What Showstopper Challenge Would You Like To See On The Great British Baking Show?

Cakes that can talk? Functional dwellings made from puff pastry? Scones with Bluetooth capability?

Tonight, The Great British Bake Off's 12th annual Bread Week will air in the U.K.—but here in America, Netflix won't be delivering the latest episode of The Great British Baking Show 'til Friday. (We needed to give the show a special name here in the States, because the only thing this country loves more than baking is litigation.)

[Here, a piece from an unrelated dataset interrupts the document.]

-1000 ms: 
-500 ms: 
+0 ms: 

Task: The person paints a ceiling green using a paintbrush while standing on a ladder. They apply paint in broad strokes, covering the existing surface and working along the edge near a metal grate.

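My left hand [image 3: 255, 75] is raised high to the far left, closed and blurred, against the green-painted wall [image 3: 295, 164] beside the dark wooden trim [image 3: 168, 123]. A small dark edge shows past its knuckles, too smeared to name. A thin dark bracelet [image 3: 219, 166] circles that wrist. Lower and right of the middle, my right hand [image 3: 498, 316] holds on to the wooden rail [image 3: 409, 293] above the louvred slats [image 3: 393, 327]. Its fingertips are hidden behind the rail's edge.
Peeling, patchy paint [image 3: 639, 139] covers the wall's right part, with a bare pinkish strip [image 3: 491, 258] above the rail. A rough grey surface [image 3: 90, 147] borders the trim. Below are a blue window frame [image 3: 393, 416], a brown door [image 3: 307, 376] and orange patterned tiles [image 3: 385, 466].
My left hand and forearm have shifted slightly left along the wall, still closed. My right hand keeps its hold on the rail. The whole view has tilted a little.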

Historically, GBBO's Bread Week is the best week. That's because, of all the asinine baked goods this show forces its contestants to make, intricate sculptures made from multiple types of bread are without a doubt one of the asinine-iest. While we don't know exactly what this year's Bread Week Showstopper Challenge will be, judging from the 30-second preview tacked onto the end of last week's episode, it is absolutely going to exceed my wildest expectations.

As I've firmly established in many of my somehow still not Noel Fielding-approved Great British Baking Show recaps, gone are the days when a British baker's skills would be put to the test in a sane, rational manner. Case in point: during the first ever Cake Week back in 2010, the Showstopper Challenge was to make a very nice chocolate cake. In contrast, this year's Cake Week Showstopper was "gravity defying cakes," and though that sounds entirely ridiculous, it was still a shade saner than 2020's theme: cakes that (theoretically) look like celebrities' heads.

The second episode of the season is always Cookie Biscuit Week, which, in the show's first season, called for the bakers to make four different cookies in four hours for their Showstopper. Cut to last week, when Biscuit Week had the GBBO Class of 2021 making interactive three-dimensional toys for Paul and Paul to play with, before ripping apart hours of intricate cookie engineering with their bare hands while the bakers were forced to watch. It was nearly as painful to watch as this season's cold open which, in case you've scrubbed the sight of it from your memory, looked like this:

It's abundantly clean that there is no challenge too ridiculous or debasing for The Great British Baking Show to throw at its contestants, and with seven more episodes to go, and an infinite number of seasons ahead of us, what sort of torture challenging bakes would you like to see go down in England's happiest tent?